Kundmachung des Landeshauptmannes vom 2. Juni 1995 betreffend die Vereinbarung, mit der die Vereinbarung über die Einrichtung der Gemeinsamen Filmbewertungskommission der Länder geändert wird

Gemäß § 2 Abs. 2 lit. a des Landes-Verlautbarungsgesetzes, LGBl. Nr. 8/1982, in der Fassung des Gesetzes LGBl. Nr. 53/1989 wird nachstehende Vereinbarung kundgemacht:

Vereinbarung, mit der die Vereinbarung über die Einrichtung der Gemeinsamen Filmbewertungskommission der Länder geändert wird

Die Länder Burgenland, Kärnten, Niederösterreich, Oberösterreich, Salzburg, Steiermark, Tirol, Vorarlberg und Wien schließen gemäß Art. 15a B-VG die nachstehende Vereinbarung:

Artikel I

Änderung der Vereinbarung über die Einrichtung der Gemeinsamen

Filmbewertungskommission der Länder

Artikel 4 der Vereinbarung über die Einrichtung der Gemeinsamen Filmbewertungskommission der Länder vom 16. Juni 1978 hat zu lauten:

"Artikel 4

Geschäftsstelle

Die Geschäfte der Kommission werden durch den Fachverband der Lichtspieltheater und Audivisionsveranstalter und den Fachverband der Audivisions- und Filmindustrie, Verband der Filmverleih- und Vertriebsgesellschaften, in Wien besorgt.
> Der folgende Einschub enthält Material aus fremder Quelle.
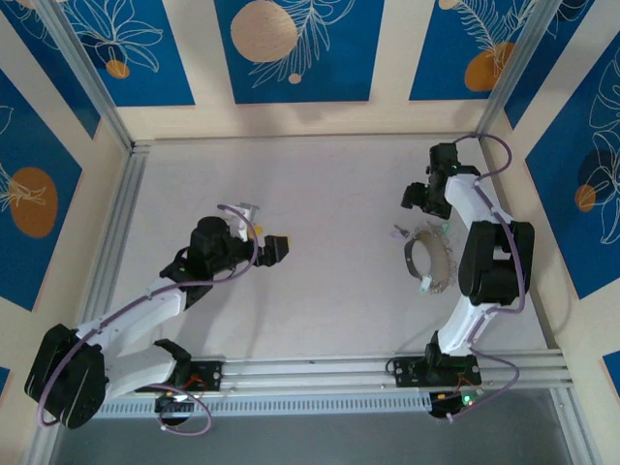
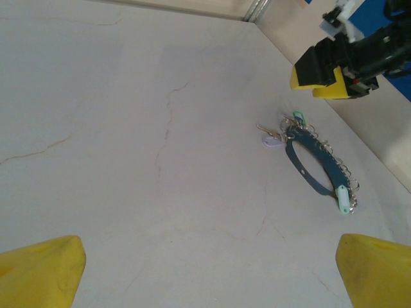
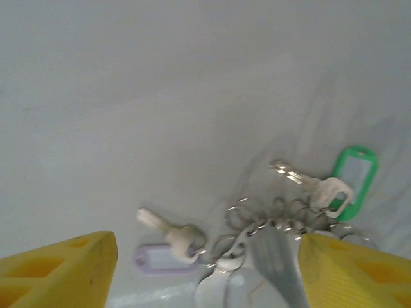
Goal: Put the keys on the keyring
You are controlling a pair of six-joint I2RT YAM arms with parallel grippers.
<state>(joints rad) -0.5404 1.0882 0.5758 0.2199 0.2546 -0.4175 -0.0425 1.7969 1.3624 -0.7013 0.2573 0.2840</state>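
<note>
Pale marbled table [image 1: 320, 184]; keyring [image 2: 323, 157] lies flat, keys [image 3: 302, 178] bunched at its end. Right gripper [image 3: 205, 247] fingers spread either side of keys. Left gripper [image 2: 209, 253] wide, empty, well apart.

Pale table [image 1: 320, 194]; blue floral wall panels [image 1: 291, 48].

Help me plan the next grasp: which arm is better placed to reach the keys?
Right. Its end effector hovers open close over the keys at the keyring; the left end effector sits open far across the table.
</note>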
Der Geschäftsstelle obliegen insbesondere die Entgegennahme der Anträge auf Begutachtung von Filmen, die Vorbereitung der Begutachtungen, die Protokollführung, die Weiterleitung der Begutachtungsergebnisse sowie der sonstige damit in Zusammenhang stehende Schriftverkehr."

Artikel II

Inkrafttreten

Diese Vereinbarung tritt einen Monat nach dem Tag in Kraft, an dem das letzte Land mitgeteilt hat, daß seine verfassungsrechtlichen Voraussetzungen für das Inkrafttreten der Vereinbarung erfüllt sind.

Artikel III

Ausfertigung und Hinterlegung

Diese Vereinbarung wird in einer Urschrift ausgefertigt und bei der Verbindungsstelle der Bundesländer (Verwahrer) hinterlegt, die allen Ländern beglaubigte Abschriften übermittelt.